Escola Inclusiva Centro de Educação da Vida Branca de Neve - Josefa Aparecida Neri Guido - Indaiatuba- SP- Brasil
História do início da Escola Inclusiva Centro de Educação da Vida Branca de Neve
A nossa dedicação ao movimento de iluminação da humanidade é a
maneira que encontramos para expressar nossa total gratidão a tudo que
temos recebido desde que conheci essa filosofia em março de 1988.
Acreditei nos ensinamentos desde o princípio e passei a colocar em
prática tudo que me era orientado através de palestras, seminários e dos livros
da Verdade.
Dentre tantos problemas que estavam ocorrendo em nossas vidas naquela época, meu filho mais velho que estava com 10 anos era um menino extremamente revoltado e agressivo. Eu percebia que toda sua agressão era comigo. Totalmente desobediente e irreverente e até aquela idade eu só conseguia seu respeito com gritos ou cintadas. Porém ele estava crescendo e começava a me enfrentar.
Foi aí que comecei a sentir o fracasso da educação que havia lhe dado até então. A situação se agravou quando meu filho começou a trazer coisas dos amigos para dentro de casa dizendo que havia ganhado. Eu ia verificar e descobria que ele havia pegado.
Desconhecendo a Pedagogia da Seicho-No-Ie, eu tentava corrigi-lo apontando as falhas. Quanto mais eu me desesperava mais ele me desobedecia.
Eu tentava chamar a atenção do meu marido para que colocasse rédeas em nosso filho, porém perto do pai ele demonstrava respeito e compreensão. Eu sempre parecia a dramática e vilã da história. Imaginava que meu filho seria um marginal se continuasse nessa situação.
Foi quando ouvi numa palestra da Associação Pomba Branca de Mogi Mirim o seguinte:
O filho rebelde ama seus pais e deseja receber o amor de seus pais.

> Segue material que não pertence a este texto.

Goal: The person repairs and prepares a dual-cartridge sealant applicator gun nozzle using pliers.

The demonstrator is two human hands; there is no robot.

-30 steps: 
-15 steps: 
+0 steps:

Na verdade a rebeldia pode ser um sentimento de mágoa por alguma rejeição que esse filho possa ter sofrido. Os pais devem refletir se por ventura não rejeitaram esse filho ainda na gravidez.
Aquelas palavras soaram como um sino na minha cabeça. Recordei - me o quanto eu tentei abortar o meu filho. Tomei remédios, procurei médico, mas graças a Deus não houve possibilidade.
Naquele momento caí em prantos e comecei a soluçar e imaginar o que meu filho estaria sentindo pedi orientação para a preletora no final da reunião.
E fui orientada a pedir perdão, uma vez que meu arrependimento era sincero. Naquele mesmo dia tive a oportunidade de falar com meu filho que até então nem olhava em meus olhos.
Eu comecei contando porquê o rejeitei, porém após seu nascimento fiquei tão feliz que esqueci completamente que um dia eu tentei abortá-lo. E disse:
- Filho me perdoe eu não sabia que a sua vinda era a vontade de Deus, hoje eu entendi toda sua revolta e te peço perdão por ter te causado tanto sofrimento, eu te amo, você é muito importante para mim.
Vamos viver bem e cumprir nossa missão de mãe e filho.
Pela primeira vez vi meu filho olhar em meus olhos e uma lágrima
descer pelo seu rosto então ele me respondeu:
- Eu já sabia, mas eu te perdôo.
Ficamos abraçados e choramos muito. Já no dia seguinte percebi as
mudanças em meu filho.
Passei a fazer um diário de elogios para meus filhos e marido. Ao invés
de apontar as falhas comecei a falar e ver as qualidades de meus familiares.
Atualmente meu filho está com 31 anos, casado com uma pessoa
maravilhosa, ambos formados em enfermagem pela UNICAMP, e ele está se
preparando para o mestrado. É um jovem inteligente, meigo, dócil, responsável
e nunca mais foi grosseiro comigo.
Nosso lar se tornou um verdadeiro paraíso.
Minha gratidão por esse ensinamento era tanta que comentava para
todos sobre os excelentes resultados que havia conseguido com o pedido de
perdão e o diário de elogios para toda a família.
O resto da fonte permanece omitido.